• The task
Please give back, word for word, only the lines starting at the one containing "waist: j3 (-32" and ending at the one containing "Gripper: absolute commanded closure" within the material below.

******

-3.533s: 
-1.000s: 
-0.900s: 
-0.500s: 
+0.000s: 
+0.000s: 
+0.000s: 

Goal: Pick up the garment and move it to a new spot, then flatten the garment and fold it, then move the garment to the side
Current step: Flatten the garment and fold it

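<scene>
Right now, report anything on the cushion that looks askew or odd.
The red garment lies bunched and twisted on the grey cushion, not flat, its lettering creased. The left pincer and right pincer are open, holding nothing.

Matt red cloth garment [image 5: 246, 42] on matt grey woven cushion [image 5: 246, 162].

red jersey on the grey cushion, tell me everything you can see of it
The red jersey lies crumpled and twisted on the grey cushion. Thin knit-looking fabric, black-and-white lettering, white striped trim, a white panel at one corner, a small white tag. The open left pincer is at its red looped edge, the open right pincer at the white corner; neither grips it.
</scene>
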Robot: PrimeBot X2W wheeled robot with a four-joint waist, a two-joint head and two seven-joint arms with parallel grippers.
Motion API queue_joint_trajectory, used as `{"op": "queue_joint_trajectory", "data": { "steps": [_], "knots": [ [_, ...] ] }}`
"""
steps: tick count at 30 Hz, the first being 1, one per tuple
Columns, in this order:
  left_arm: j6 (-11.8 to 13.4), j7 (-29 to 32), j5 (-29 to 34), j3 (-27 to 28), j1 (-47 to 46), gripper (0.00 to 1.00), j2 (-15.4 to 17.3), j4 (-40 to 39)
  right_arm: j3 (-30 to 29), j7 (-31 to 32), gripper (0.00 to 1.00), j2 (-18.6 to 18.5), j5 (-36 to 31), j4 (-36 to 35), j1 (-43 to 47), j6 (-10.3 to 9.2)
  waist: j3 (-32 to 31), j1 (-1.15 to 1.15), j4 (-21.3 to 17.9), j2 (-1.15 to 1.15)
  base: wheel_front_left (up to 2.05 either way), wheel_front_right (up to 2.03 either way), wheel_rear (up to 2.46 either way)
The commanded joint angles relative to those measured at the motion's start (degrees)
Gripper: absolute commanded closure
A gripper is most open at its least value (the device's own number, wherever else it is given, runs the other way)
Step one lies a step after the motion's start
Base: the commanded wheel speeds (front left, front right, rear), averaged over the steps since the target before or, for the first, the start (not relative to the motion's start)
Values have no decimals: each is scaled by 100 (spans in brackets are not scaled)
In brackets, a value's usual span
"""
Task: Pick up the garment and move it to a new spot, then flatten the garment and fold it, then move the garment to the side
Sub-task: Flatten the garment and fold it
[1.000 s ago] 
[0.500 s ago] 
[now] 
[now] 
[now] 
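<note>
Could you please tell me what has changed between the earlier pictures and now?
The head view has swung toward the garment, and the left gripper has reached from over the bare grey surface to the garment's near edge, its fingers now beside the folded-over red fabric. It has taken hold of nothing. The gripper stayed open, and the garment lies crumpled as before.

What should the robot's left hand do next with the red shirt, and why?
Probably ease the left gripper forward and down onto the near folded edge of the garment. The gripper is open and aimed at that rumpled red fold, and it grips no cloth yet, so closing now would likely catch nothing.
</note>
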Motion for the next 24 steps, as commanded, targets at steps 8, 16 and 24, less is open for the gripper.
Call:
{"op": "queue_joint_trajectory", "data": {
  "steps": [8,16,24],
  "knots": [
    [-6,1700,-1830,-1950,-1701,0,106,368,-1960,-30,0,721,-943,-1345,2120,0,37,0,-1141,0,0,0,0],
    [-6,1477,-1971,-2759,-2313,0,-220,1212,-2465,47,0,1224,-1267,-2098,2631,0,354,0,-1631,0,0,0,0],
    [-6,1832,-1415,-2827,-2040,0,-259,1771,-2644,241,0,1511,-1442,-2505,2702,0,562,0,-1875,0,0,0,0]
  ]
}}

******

• Output of the task
  waist: j3 (-32 to 31), j1 (-1.15 to 1.15), j4 (-21.3 to 17.9), j2 (-1.15 to 1.15)
  base: wheel_front_left (up to 2.05 either way), wheel_front_right (up to 2.03 either way), wheel_rear (up to 2.46 either way)
The commanded joint angles relative to those measured at the motion's start (degrees)
Gripper: absolute commanded closure

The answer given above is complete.